==== INFORMATION SUPPLIED ====

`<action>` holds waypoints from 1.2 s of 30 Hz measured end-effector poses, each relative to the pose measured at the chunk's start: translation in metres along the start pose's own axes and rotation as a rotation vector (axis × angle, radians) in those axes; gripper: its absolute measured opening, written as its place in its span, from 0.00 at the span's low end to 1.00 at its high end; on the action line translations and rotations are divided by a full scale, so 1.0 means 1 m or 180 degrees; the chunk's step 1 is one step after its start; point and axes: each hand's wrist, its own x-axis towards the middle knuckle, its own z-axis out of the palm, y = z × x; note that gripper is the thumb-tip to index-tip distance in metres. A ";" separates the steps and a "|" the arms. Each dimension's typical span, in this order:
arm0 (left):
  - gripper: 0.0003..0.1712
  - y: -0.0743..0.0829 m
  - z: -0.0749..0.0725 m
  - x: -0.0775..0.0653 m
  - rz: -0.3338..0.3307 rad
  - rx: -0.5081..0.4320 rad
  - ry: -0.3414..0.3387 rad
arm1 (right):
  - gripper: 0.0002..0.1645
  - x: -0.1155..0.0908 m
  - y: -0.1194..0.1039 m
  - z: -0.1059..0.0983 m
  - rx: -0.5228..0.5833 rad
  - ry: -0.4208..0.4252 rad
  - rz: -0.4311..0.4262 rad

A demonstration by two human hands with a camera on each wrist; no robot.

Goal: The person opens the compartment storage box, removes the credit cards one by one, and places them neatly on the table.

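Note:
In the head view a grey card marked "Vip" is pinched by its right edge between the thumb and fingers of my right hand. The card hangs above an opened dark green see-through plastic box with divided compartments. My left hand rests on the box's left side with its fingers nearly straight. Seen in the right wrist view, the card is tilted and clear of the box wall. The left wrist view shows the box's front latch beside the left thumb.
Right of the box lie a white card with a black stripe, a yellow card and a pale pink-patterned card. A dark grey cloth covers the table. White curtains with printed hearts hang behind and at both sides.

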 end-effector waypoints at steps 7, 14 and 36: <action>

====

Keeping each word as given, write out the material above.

`<action>` holds waypoints from 1.2 s of 30 Hz measured end-effector poses, each relative to the pose measured at the chunk's start: translation in metres along the start pose's own axes and rotation as a rotation vector (axis × angle, radians) in those axes; gripper: its absolute measured opening, written as its place in its span, from 0.00 at the span's low end to 1.00 at its high end; on the action line translations and rotations are divided by a full scale, so 1.0 means 1 m or 180 degrees; the chunk's step 1 is one step after its start; point and axes: each hand's wrist, its own x-axis towards the middle knuckle, its own z-axis out of the palm, y = z × x; note that gripper is the thumb-tip to index-tip distance in metres. A ";" separates the steps and a "|" the arms. Each dimension's typical span, in this order:
arm0 (left):
  - gripper: 0.0003..0.1712
  - y: -0.0743..0.0829 m
  - z: -0.0749..0.0725 m
  - x: -0.0775..0.0653 m
  - rz: -0.3338..0.3307 rad
  - rx: -0.5081..0.4320 rad
  - ry: -0.3414..0.3387 rad
arm1 (right):
  - gripper: 0.0002..0.1645
  - x: -0.1155..0.0908 m
  - y: -0.1194..0.1039 m
  - z: -0.1059..0.0983 m
  - rx: -0.5228..0.5833 rad
  - ry: -0.4208..0.4252 rad
  - rz: -0.4311..0.4262 rad

A demonstration by two human hands with a camera on each wrist; no robot.

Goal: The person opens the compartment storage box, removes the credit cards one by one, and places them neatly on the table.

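Note:
In the head view a grey card marked "Vip" is pinched by its right edge between the thumb and fingers of my right hand. The card hangs above an opened dark green see-through plastic box with divided compartments. My left hand rests on the box's left side with its fingers nearly straight. Seen in the right wrist view, the card is tilted and clear of the box wall. The left wrist view shows the box's front latch beside the left thumb.
Right of the box lie a white card with a black stripe, a yellow card and a pale pink-patterned card. A dark grey cloth covers the table. White curtains with printed hearts hang behind and at both sides.
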
 end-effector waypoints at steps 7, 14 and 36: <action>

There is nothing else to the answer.